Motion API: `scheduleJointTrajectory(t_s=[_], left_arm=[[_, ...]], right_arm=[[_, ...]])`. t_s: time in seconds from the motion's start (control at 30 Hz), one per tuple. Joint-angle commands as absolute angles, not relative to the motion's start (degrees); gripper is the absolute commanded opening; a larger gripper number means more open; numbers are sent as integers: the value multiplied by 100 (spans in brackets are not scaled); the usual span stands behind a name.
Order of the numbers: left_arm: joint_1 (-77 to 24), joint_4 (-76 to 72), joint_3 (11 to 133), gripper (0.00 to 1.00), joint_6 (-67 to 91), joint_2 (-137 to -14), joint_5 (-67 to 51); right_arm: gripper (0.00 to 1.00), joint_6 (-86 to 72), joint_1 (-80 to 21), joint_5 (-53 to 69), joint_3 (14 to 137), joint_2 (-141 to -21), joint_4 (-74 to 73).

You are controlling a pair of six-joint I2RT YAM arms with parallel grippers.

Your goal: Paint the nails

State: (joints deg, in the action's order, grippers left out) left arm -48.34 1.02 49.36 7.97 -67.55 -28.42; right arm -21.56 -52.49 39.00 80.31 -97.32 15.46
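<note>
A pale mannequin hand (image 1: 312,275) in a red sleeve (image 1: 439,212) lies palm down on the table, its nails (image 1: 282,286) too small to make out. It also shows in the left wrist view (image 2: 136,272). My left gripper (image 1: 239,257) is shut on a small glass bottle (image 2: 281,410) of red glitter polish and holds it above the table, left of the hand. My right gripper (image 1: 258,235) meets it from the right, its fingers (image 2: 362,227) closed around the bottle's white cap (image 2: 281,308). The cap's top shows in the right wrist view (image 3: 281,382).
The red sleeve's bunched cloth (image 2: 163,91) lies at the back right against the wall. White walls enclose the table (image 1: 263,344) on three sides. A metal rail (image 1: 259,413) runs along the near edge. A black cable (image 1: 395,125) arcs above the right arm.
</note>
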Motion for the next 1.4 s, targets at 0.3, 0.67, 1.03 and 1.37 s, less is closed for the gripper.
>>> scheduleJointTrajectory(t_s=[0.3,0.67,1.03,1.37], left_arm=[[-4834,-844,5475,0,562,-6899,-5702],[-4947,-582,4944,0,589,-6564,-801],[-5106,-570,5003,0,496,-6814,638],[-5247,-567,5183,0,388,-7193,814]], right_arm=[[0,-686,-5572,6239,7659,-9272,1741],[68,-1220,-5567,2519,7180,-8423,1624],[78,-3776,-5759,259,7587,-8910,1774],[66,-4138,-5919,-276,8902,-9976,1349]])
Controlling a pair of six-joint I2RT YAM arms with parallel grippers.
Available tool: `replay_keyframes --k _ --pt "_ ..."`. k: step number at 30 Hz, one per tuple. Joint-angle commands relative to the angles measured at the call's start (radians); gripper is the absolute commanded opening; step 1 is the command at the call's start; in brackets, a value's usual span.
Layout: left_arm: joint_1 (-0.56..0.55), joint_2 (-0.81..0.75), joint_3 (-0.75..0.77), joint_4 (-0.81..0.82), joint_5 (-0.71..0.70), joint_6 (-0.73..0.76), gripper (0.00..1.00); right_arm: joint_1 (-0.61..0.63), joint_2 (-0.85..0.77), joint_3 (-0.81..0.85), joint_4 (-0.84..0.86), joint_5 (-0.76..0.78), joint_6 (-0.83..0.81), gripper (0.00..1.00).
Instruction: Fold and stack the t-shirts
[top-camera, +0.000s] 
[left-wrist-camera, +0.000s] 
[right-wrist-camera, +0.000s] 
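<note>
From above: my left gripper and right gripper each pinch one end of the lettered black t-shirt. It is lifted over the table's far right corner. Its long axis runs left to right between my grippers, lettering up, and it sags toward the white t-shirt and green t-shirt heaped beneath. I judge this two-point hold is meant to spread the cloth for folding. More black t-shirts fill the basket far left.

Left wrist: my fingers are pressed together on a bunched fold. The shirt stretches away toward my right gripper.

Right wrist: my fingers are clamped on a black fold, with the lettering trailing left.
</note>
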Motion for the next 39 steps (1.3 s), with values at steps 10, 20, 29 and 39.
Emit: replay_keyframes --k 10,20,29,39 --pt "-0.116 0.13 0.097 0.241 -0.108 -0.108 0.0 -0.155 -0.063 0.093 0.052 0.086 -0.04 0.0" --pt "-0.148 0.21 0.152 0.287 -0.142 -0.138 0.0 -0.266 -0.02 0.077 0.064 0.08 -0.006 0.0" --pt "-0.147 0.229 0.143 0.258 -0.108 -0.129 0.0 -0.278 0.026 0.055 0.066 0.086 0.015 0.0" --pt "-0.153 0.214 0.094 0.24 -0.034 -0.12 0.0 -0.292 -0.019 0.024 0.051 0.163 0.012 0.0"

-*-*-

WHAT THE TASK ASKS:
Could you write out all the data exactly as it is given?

OUTPUT FOR THIS TASK:
Motion API: `scheduleJointTrajectory(t_s=[_], left_arm=[[_, ...]], right_arm=[[_, ...]])`. t_s: time in seconds from the motion's start (control at 30 Hz), one per tuple. Joint-angle commands as absolute angles, not relative to the motion's start (degrees); gripper is the absolute commanded opening; a larger gripper number means more open; numbers are sent as integers: the value multiplied by 100 (spans in brackets are not scaled); the usual span stands behind a name.
Order of the numbers: left_arm: joint_1 (-77 to 24), joint_4 (-76 to 72), joint_3 (11 to 133), gripper (0.00 to 1.00), joint_6 (-67 to 91), joint_2 (-137 to -14), joint_5 (-67 to 51); right_arm: gripper (0.00 to 1.00), joint_6 (-86 to 72), joint_1 (-80 to 21), joint_5 (-53 to 69), joint_3 (14 to 137), joint_2 (-141 to -21), joint_4 (-74 to 73).

You are controlling a pair of six-joint I2RT YAM arms with parallel grippers.

Your goal: Paint the nails

State: (joints deg, in the action's order, grippers left out) left arm -48.34 1.02 49.36 7.97 -67.55 -28.42; right arm -21.56 -52.49 39.00 80.31 -97.32 15.46
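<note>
A pale mannequin hand (image 1: 312,275) in a red sleeve (image 1: 439,212) lies palm down on the table, its nails (image 1: 282,286) too small to make out. It also shows in the left wrist view (image 2: 136,272). My left gripper (image 1: 239,257) is shut on a small glass bottle (image 2: 281,410) of red glitter polish and holds it above the table, left of the hand. My right gripper (image 1: 258,235) meets it from the right, its fingers (image 2: 362,227) closed around the bottle's white cap (image 2: 281,308). The cap's top shows in the right wrist view (image 3: 281,382).
The red sleeve's bunched cloth (image 2: 163,91) lies at the back right against the wall. White walls enclose the table (image 1: 263,344) on three sides. A metal rail (image 1: 259,413) runs along the near edge. A black cable (image 1: 395,125) arcs above the right arm.
</note>
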Motion for the next 1.4 s, targets at 0.3, 0.67, 1.03 and 1.37 s, less is closed for the gripper.
>>> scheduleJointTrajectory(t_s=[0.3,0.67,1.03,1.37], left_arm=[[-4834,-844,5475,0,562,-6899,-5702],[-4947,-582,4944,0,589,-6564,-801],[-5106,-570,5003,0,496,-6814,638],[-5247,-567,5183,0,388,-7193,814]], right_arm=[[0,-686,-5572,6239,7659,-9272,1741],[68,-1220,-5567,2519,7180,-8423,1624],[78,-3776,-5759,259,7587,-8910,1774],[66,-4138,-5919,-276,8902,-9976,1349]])
Controlling a pair of six-joint I2RT YAM arms with parallel grippers.
Available tool: `replay_keyframes --k _ --pt "_ ..."`. k: step number at 30 Hz, one per tuple. Joint-angle commands relative to the angles measured at the call's start (radians); gripper is the absolute commanded opening; step 1 is the command at the call's start; in brackets, a value's usual span.
Layout: left_arm: joint_1 (-0.56..0.55), joint_2 (-0.81..0.75), joint_3 (-0.75..0.77), joint_4 (-0.81..0.82), joint_5 (-0.71..0.70), joint_6 (-0.73..0.76), gripper (0.00..1.00); right_arm: joint_1 (-0.61..0.63), joint_2 (-0.85..0.77), joint_3 (-0.81..0.85), joint_4 (-0.84..0.86), joint_5 (-0.76..0.78), joint_6 (-0.83..0.81), gripper (0.00..1.00).
Instruction: Fold and stack the t-shirts
[top-camera, +0.000s] 
[left-wrist-camera, +0.000s] 
[right-wrist-camera, +0.000s] 
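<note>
From above: my left gripper and right gripper each pinch one end of the lettered black t-shirt. It is lifted over the table's far right corner. Its long axis runs left to right between my grippers, lettering up, and it sags toward the white t-shirt and green t-shirt heaped beneath. I judge this two-point hold is meant to spread the cloth for folding. More black t-shirts fill the basket far left.

Left wrist: my fingers are pressed together on a bunched fold. The shirt stretches away toward my right gripper.

Right wrist: my fingers are clamped on a black fold, with the lettering trailing left.
</note>
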Motion for the next 39 steps (1.3 s), with values at steps 10, 20, 29 and 39.
Emit: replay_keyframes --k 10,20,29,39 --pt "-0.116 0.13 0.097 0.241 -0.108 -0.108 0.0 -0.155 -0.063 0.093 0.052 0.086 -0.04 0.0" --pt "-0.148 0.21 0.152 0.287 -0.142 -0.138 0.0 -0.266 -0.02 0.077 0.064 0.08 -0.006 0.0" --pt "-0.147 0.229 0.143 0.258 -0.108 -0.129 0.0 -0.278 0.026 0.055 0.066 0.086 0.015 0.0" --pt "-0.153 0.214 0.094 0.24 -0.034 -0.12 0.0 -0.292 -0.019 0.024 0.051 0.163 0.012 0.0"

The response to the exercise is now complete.